The Napoleonic Wars and the War of 1812

The British Take Fort Niagara

American Withdrawal Leaves Towns Burning

Fort Niagara, 1814

Caption: Fort Niagara, 1814

To protect the naval base at Sackets Harbor, most of the American army stationed on the Niagara Peninsula was transferred there; the troops that had remained in the Niagara area were of inadequate strength and had to abandon Fort George in December because they could no longer maintain its defence. They did not leave Canada quietly, however, burning Newark (present-day Niagara-on-the-Lake) and much of Queenston, a cruel act that left civilians without shelter as winter approached.

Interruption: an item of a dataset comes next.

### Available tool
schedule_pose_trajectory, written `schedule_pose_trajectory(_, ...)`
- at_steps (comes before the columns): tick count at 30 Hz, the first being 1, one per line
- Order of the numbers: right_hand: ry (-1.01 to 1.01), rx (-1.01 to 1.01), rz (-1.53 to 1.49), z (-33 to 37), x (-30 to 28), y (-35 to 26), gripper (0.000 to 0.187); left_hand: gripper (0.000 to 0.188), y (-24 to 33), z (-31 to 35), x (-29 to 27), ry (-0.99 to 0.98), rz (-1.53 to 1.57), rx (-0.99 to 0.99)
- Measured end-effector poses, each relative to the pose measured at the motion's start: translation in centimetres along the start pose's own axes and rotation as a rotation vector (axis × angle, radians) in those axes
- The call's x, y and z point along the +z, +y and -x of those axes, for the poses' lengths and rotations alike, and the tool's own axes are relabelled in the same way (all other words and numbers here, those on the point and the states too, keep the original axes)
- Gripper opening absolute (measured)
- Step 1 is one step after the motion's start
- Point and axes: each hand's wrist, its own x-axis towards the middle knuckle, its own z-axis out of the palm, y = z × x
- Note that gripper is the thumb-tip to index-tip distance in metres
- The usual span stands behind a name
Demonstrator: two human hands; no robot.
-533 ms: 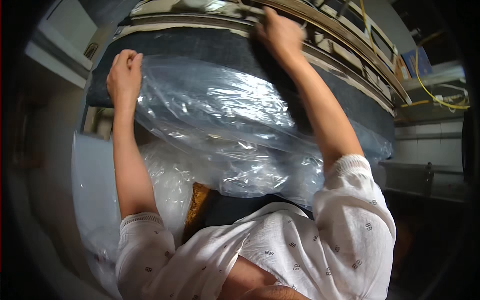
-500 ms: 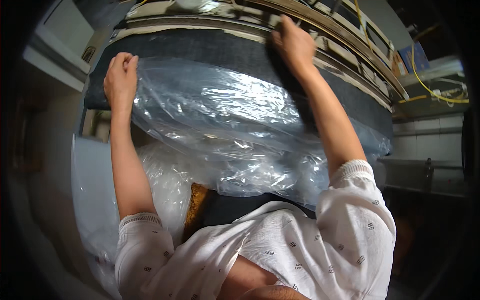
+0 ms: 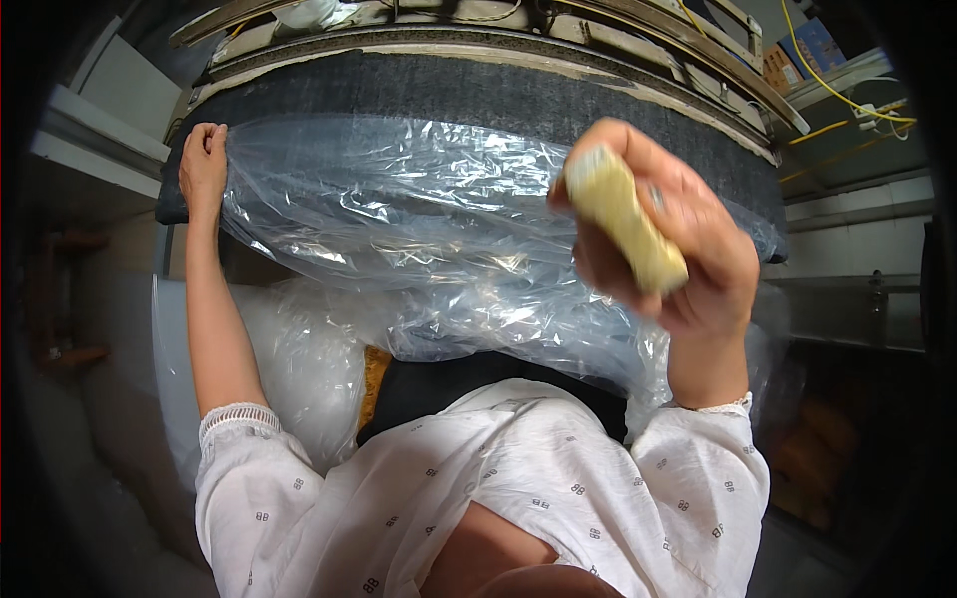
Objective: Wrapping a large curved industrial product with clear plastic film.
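Note:
Near the left end of a dark cloth-covered table point(image 3: 399, 85), my left hand point(image 3: 205, 167) pinches the corner of a clear plastic sheet point(image 3: 469, 184). The shiny, wrinkled sheet stretches right across the table and drapes over its near edge toward my body. My right hand point(image 3: 710, 234) is raised above the right part of the sheet. Its fingers wrap round a pale yellow, oblong block-like object point(image 3: 630, 217) with a whitish end. Motion blur hides its exact kind.
Beyond the cloth runs a long rail point(image 3: 459, 38) with wooden bars behind it. A yellow cable point(image 3: 827, 80) hangs at the far right near a blue box point(image 3: 812, 45). More bunched plastic point(image 3: 309, 339) lies at the near left, beside a white cabinet point(image 3: 110, 130).
My right hand has come back from the far rail toward me and up, now showing the pale yellow object in it. My left hand stays at the sheet's corner, slightly farther left in view.

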Motion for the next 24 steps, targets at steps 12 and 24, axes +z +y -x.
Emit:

This devastation was not, however, the work of American soldiers alone. Some Canadians played a major role in this affair by wielding the torch with enthusiasm: these were the Canadian Volunteers, commanded by Lieutenant-Colonel Joseph Willcocks. Willcocks, a member of the Assembly of Upper Canada when he joined the Americans in July 1813, had immediately been awarded an officer's commission to recruit a corps of Canadians. The Canadian Volunteers in the regular American army consisted of approximately 100 men who served as scouts in the Niagara Peninsula, as well as informers in the zone occupied by the Americans. This corps of renegades was to continue to function until the end of the war.